Ah, science brought to the world of British Drama. I just watched my first episode of the new ITV drama, with Patrick Stewart as the bad-science busting Professor Hood. This week’s episode focused on climate change, with an old colleague of Hood’s battling ‘myseterious forces’ seeking to cover up his essential research. I’ve got no problem with an earnest attempt to put science into the public eye (and a prime-time slot is a great thing). Unfortunately, it reminded me why I don’t watch British dramas, particularly ITV ones. No increase in production values can make up for the sheer ridiculousness of the script nor the irritating Hollywood visualisations used (honestly, how many computers load up a programme that immediatly shows a working flash graphic, complete with the key facts ‘flying out’ at you in 3D effects?
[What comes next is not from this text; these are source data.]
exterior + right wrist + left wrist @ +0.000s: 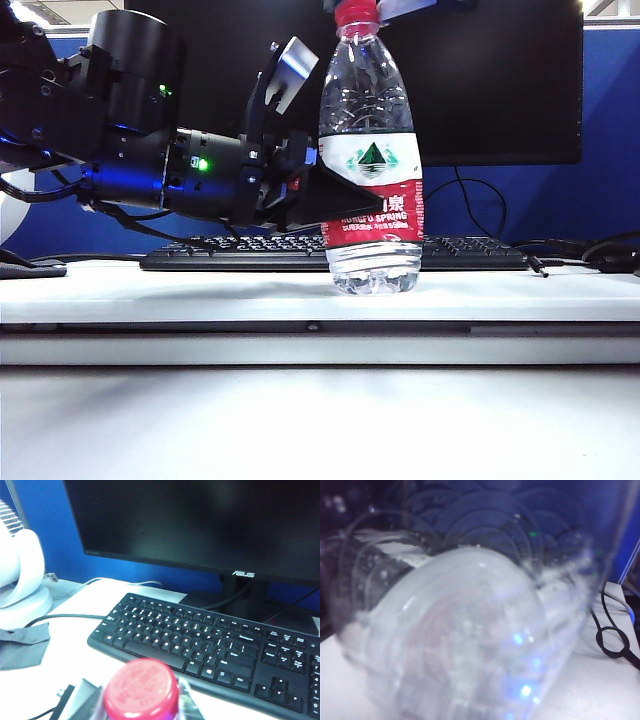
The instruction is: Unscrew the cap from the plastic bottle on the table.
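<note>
The plastic bottle (370,150) stands upright on the table (200,290), its red-and-white label facing the exterior view. My left gripper (325,195) reaches in from the left and is shut on the bottle's body at label height. In the left wrist view the clear bottle (470,630) fills the picture and hides the fingers. The red cap (357,13) sits on the neck at the top edge. My right gripper (141,705) is over it, with a grey finger (85,700) pressed against each side of the cap (141,689).
A black keyboard (250,255) lies just behind the bottle, in front of a dark monitor (480,80). Black cables (600,255) trail at the back right. In the right wrist view a white stand (20,570) and a grey cloth (25,645) show beside the keyboard (210,650).
</note>
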`<action>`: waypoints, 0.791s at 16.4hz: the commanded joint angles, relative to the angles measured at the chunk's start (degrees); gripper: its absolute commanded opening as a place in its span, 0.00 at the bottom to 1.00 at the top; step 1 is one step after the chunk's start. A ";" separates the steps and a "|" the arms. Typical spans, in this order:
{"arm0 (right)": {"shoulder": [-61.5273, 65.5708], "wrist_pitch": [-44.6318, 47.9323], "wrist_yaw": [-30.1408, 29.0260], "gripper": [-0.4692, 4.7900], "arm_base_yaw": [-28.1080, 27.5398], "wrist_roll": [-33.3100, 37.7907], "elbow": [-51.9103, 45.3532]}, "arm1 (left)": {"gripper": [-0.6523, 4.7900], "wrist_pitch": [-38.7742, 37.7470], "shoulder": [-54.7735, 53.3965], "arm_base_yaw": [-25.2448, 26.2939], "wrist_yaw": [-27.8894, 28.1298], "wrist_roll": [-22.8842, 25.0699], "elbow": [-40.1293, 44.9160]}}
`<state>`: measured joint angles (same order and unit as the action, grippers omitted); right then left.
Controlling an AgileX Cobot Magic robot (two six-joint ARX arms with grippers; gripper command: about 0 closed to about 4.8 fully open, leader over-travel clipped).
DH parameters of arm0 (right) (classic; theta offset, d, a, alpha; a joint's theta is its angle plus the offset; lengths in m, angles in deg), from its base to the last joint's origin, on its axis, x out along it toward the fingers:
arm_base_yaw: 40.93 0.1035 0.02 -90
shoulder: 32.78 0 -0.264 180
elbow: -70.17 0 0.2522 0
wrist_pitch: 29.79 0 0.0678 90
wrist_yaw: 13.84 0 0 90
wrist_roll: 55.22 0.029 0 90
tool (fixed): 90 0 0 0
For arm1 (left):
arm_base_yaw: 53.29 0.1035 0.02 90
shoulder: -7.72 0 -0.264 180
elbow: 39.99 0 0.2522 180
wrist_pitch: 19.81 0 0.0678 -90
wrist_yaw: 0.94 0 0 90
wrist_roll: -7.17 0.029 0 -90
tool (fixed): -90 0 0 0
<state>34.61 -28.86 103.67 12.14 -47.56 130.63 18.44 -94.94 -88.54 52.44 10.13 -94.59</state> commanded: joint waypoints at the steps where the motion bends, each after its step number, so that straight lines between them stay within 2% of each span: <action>1: -0.20 1.66 -0.17 0.36 0.11 0.28 0.33 | 0.18 -3.30 -0.44 -0.02 0.35 0.07 0.35; 5: -0.24 1.01 -0.59 0.35 -0.66 0.26 0.33 | 0.18 -3.32 -0.44 -0.02 0.35 0.07 0.35; 10: -1.77 -4.13 -4.79 0.34 -2.75 -0.52 0.33 | 0.18 -3.50 -0.44 -0.02 0.37 0.11 0.35; 13: -3.21 -6.73 -12.55 0.34 -6.54 -0.70 0.33 | 0.18 -3.52 -0.44 -0.02 0.37 0.28 0.35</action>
<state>31.62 -33.95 92.50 6.37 -48.42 130.78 18.42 -94.94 -88.56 52.66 10.20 -94.59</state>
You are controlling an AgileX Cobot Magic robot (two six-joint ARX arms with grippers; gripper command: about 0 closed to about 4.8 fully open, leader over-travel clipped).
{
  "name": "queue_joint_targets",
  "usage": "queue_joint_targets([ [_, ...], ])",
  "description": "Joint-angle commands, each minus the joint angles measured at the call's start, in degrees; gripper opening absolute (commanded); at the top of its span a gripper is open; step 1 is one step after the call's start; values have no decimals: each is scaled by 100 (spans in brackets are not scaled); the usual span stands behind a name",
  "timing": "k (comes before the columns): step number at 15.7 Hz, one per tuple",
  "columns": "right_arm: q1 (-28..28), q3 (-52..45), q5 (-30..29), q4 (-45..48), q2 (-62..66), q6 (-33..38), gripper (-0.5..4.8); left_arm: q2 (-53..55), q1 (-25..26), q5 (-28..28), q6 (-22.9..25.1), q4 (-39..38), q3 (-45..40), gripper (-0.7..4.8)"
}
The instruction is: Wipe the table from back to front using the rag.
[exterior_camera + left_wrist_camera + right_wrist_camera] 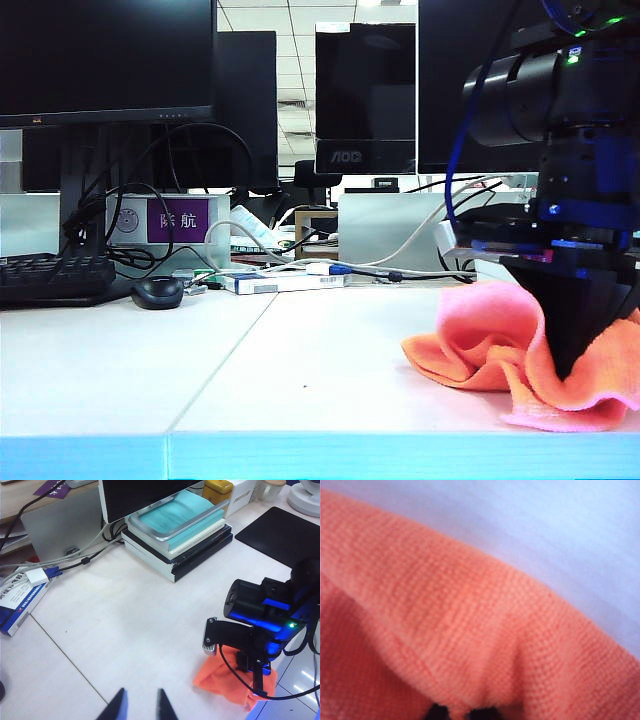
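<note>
The orange rag (480,345) lies bunched on the white table (250,370) near its light blue front edge, on the right. My right gripper (572,372) points down into the rag and is shut on a fold of it. The right wrist view is filled by the rag (470,630), pinched between the dark fingertips of the right gripper (461,713), with bare table (560,540) beyond. My left gripper (140,702) hangs open over bare table (140,615), apart from the rag (220,680). The left gripper does not show in the exterior view.
A keyboard (50,275), a mouse (157,292), a flat box (280,282), cables and monitors line the back. A stack of books with a metal tray (177,525) and a black mat (280,530) lie behind the right arm (260,615). A thin seam (225,350) crosses the table.
</note>
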Motion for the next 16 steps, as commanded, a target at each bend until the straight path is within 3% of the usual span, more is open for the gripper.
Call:
queue_joint_targets([
  [1, 9, -157, 197, 542, 455, 90, -6, -11, -7, 0, 17, 74, 35, 85],
  [16, -4, 719, 597, 962, 577, 153, -6, -11, -7, 0, 20, 61, 35, 85],
])
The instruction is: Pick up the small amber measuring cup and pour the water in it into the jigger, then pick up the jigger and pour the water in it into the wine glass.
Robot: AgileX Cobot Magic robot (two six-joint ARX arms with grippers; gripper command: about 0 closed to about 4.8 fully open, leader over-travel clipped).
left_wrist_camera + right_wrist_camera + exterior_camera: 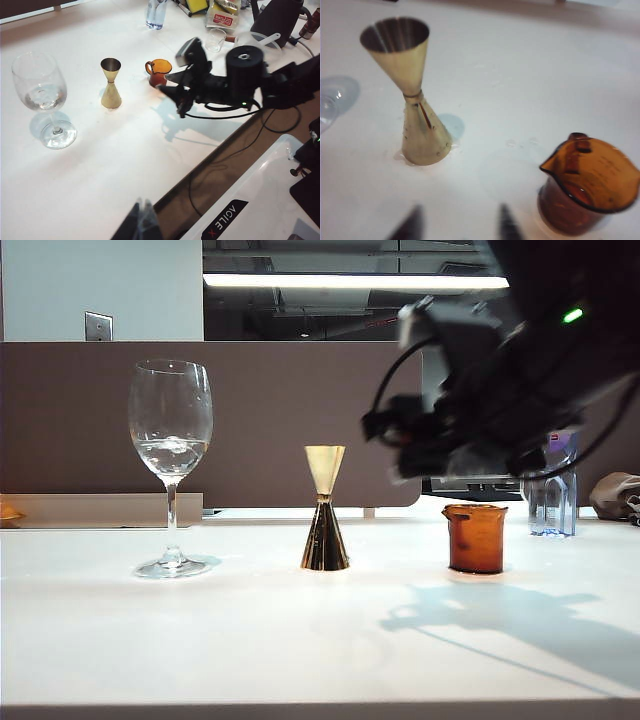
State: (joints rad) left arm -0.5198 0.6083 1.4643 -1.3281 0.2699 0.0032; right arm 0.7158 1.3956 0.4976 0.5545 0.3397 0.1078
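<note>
amber cup (pixel 475 538): upright on bench (pixel 250 640), right of jigger (pixel 325 508), apart
wine glass (pixel 171 465): far left, some water (pixel 172 448) in bowl
step: judged late, both vessels set down
right tool (pixel 457 226): above bench near cup, fingers parted, empty
left tool (pixel 141 220): low at bench edge, opening unclear
next: likely retreat

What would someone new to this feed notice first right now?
Three vessels stand in a row on the white table: the wine glass with water in it at the left, the gold jigger in the middle, the small amber measuring cup at the right. The right hand hangs blurred above the table near the cup, holding nothing. The left hand sits low at the near table edge.
</note>
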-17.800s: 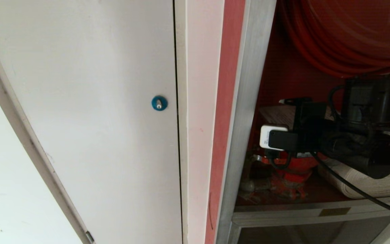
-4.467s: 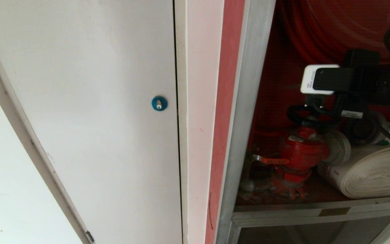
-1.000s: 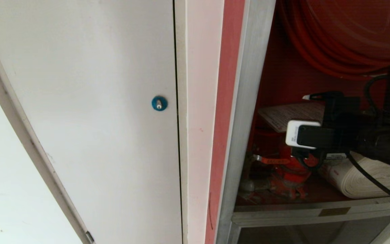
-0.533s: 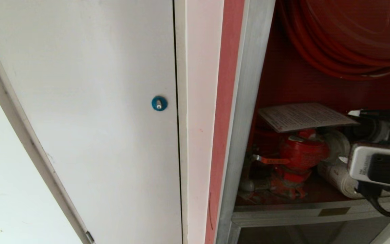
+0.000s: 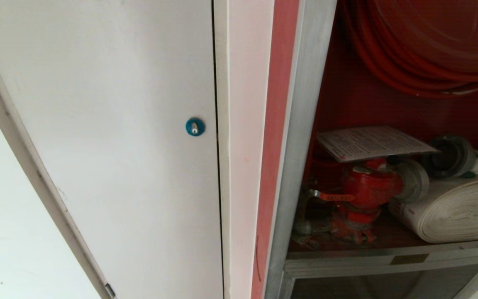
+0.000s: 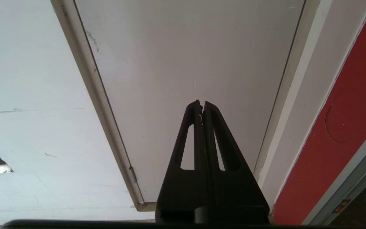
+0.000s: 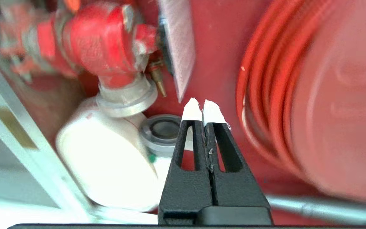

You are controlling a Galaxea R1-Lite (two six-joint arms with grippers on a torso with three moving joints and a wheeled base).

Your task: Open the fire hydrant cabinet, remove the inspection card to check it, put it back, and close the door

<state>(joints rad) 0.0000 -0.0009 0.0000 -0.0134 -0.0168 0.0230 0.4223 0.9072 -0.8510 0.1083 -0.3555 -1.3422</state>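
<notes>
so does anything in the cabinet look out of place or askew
Only the inspection card: it lies loose and slightly tilted on top of the red valve, overhanging it on both sides, not tucked in a holder. The rolled white hose and red hose reel look undisturbed.

Open cabinet at right of frame: red hose reel fills the top, valve and rolled white hose crowd the floor; clear room lies between, above the inspection card.
</notes>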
With a spinning globe and a Matrix-style code background??). And as much as I love Patrick Stewart, he can’t maek bad dialogue sound good, though the sound of him screaming “Bloody hell!” and “Tell your industry paymasters to shove it!” was quite amusing. And interesting how the final chase had Hood rushing to get stolen data to a publishing company (not a respected scientific journal) that miraculous churned out a book seemingly within days. And just for good measure they even had a coda at the end with Hood and his partner discussing how change wouldn’t happen overnight, but “climate change is important”.

Next week a miracle spring claims to cure cancer, leading to an outbreak of mysterious disease. This programme has me screaming at the TV, but if I can suspend my disbelief for 24, I can do it for this. At least it’s in the name of science communication.